Lecteur de signes, l’archiviste les structure pour les rendre signifiants en ajoutant aux mots disponibles des signifiés extérieurs qui les rattachent entre eux et au monde. Si le temps le permettait, ses éléments d’analyse pourraient porter sur la véracité ou la validité d’un ensemble de données au moment de son versement. En fouillant dans les traces l’accompagnant, il pourrait reconnaître des motifs de confiance familiers ou déceler des éléments éveillant sa suspiscion. Il pourrait ainsi aposer son sceau dans la vie du jeu de données dont la survie repose sur sa vigilance et son oeil bienveillant. Pour lui rendre toute sa place il intégrerait les éléments de valeur probante et enrichierai au passage les motifs de nouvelles relations que ce jeu de données serait alors à même de tisser.

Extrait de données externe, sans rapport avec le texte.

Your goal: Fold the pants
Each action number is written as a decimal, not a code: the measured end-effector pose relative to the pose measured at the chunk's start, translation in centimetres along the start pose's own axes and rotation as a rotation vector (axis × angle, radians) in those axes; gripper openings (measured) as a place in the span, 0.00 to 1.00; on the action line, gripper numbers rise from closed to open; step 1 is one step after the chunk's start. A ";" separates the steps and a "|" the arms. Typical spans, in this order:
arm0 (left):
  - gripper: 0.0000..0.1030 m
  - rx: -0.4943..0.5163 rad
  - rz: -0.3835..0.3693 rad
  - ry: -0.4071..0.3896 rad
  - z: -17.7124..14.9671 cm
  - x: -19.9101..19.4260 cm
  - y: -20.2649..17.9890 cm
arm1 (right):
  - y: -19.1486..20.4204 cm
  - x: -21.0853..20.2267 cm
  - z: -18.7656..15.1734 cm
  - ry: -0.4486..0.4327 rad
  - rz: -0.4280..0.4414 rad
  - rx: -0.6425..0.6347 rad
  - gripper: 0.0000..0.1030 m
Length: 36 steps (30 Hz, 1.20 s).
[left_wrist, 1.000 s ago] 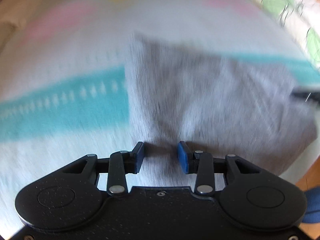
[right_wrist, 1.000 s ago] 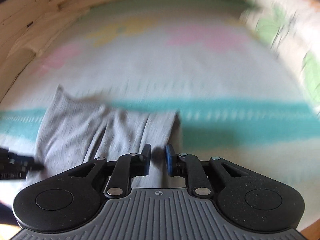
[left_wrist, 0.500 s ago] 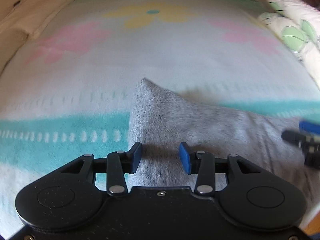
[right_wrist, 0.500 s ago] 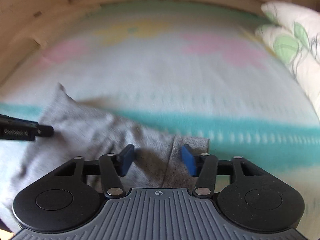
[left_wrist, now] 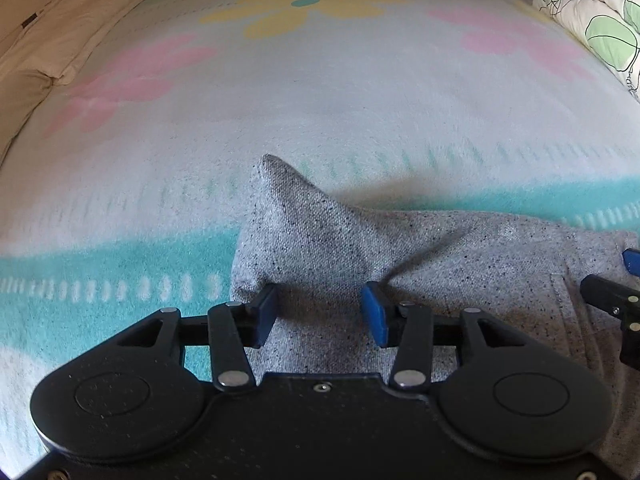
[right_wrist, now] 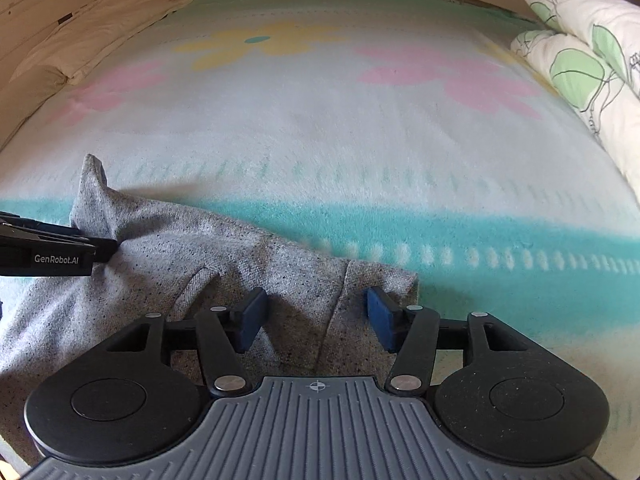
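Grey pants are laid on a bed; the left gripper and right gripper, jaws just spread, straddle an edge, seemingly released after folding.

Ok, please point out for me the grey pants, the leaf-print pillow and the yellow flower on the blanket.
grey pants [right_wrist: 224, 248]: right wrist view, on the flat speckled cloth near the pocket.
leaf-print pillow [right_wrist: 576, 68]: right wrist view, on a green leaf of the nearer pillow.
yellow flower [left_wrist: 308, 2]: left wrist view, on its teal centre.
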<state>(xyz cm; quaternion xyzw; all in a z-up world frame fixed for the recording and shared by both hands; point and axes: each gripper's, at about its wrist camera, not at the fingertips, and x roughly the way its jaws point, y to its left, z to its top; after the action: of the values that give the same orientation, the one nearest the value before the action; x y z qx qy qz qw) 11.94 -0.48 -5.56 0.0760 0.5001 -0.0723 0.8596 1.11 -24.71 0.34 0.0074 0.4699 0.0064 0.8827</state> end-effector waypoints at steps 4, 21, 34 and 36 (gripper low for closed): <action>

Pour prendre un exemple, l’étude des identifiants des données versées, la présence d’éléments de documentation technique ou fonctionnelle, la présence d’exemples de requêtes ou de tests, une somme de contrôle, un format de fichier RGI, un notice normalisée indiquent dès les premières analyses à l’archiviste quel va pouvoir être son niveau de responsabilité sur l’utilisation conditionnelle de cette information dans un cadre juridique. Dans la plupart des cas, il faudrait refuser les versements actuels d’archives électroniques. Issus de bases de données maintes fois remaniées et recopiées, purgées ou sauvgardées, elles parviennent généralement à l’âge définitif sans traces de producteur originel ni carte d’identité technique. Au mieux on pourra faire de la fouille textuelle et utiliser de l’intelligence artificielle pour structurer leur contenu en information, au pire on les perdra dans une migration de format qui aura mal tournée.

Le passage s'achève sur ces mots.